Multi-channel Episodic Memory Building using Recurrent Kernel Machine
Sana Akhtar Naseer, Farhan Dawood, Muhammad Saad Zubair · 2023
Incremental learning is learning of new information without forgetting previous knowledge. Implementation of incremental learning faces the biggest challenge of catastrophic forgetting problem due to stability-plasticity dilemma, algorithms should adapt new information with retaining of previously learned information. So, for providing accurate implementation of incremental learning. We studied the incremental learning process in humans and focused on brain ‘s hippocampus memory involved in learning, information retaining, or recalling. and. By inspiration of human ‘s brain working and architecture we proposed a model in layered architecture, connected hierarchically.
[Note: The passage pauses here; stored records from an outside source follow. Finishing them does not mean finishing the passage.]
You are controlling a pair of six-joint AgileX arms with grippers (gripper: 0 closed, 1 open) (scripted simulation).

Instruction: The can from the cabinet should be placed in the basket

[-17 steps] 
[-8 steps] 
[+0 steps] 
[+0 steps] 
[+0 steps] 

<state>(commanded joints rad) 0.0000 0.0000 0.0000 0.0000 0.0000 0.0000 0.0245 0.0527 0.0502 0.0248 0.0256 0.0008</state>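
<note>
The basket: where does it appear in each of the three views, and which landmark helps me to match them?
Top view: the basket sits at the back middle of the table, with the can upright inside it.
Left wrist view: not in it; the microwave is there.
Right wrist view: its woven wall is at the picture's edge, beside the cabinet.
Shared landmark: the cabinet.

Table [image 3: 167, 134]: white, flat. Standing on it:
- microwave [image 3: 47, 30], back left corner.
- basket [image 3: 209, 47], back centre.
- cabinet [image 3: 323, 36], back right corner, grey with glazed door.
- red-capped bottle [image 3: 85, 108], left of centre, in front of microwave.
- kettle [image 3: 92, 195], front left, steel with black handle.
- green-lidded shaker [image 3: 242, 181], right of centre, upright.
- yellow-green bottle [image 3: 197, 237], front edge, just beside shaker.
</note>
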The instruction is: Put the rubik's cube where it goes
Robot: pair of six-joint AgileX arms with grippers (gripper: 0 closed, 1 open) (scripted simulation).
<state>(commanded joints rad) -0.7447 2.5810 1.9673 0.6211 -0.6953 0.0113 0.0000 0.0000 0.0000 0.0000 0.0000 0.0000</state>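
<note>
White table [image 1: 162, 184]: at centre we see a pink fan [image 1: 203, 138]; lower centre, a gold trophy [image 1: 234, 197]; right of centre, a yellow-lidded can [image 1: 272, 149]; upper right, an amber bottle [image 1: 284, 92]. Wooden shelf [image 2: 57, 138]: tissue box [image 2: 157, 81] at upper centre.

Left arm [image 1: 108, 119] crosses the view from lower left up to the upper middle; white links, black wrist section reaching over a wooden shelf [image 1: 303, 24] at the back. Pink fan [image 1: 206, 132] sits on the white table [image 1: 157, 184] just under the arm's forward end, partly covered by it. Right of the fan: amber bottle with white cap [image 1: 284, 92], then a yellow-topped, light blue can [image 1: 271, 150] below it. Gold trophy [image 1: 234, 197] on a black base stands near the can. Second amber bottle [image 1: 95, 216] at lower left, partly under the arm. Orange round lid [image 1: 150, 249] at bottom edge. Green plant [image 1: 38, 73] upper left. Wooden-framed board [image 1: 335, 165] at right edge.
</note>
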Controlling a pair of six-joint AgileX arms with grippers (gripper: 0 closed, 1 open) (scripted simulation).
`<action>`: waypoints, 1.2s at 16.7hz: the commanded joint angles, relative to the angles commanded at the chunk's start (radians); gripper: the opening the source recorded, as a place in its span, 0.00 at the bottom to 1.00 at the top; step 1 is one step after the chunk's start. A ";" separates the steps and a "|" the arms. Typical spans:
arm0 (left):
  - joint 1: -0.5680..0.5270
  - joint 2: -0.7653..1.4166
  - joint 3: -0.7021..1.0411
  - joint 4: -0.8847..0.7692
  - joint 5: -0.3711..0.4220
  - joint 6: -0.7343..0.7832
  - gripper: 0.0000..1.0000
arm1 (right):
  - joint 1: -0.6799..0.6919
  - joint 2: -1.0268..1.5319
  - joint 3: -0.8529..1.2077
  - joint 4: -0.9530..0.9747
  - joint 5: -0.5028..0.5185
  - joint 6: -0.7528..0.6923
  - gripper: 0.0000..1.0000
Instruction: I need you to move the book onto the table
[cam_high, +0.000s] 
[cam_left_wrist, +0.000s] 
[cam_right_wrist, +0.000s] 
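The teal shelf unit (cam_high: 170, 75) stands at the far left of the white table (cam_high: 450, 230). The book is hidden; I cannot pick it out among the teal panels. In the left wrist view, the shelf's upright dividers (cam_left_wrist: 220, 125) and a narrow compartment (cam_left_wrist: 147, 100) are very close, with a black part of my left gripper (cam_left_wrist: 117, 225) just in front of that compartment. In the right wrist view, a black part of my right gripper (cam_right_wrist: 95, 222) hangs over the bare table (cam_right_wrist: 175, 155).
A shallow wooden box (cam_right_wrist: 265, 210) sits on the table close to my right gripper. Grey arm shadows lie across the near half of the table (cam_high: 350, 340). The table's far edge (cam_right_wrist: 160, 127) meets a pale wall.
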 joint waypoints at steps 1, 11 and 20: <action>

First, we develop working memory to automatically extract features ‘s vector of input images using CNN ‘s VGGNet architecture. Second, we develop episodic memory and input feature vector from working memory. Episodic memory is build using recurrent neural network to implement incremental learning with achievement of stability by adjusting weights of neuron and plasticity by adding neuron for unseen input. Also, episodic memory ’s network balance by deleting outlier’s node or edges. having no connection represents no information. Performance of proposed model is evaluated by incrementally learning of KTH dataset’s frame and made comparison with already implementation of IL approaches.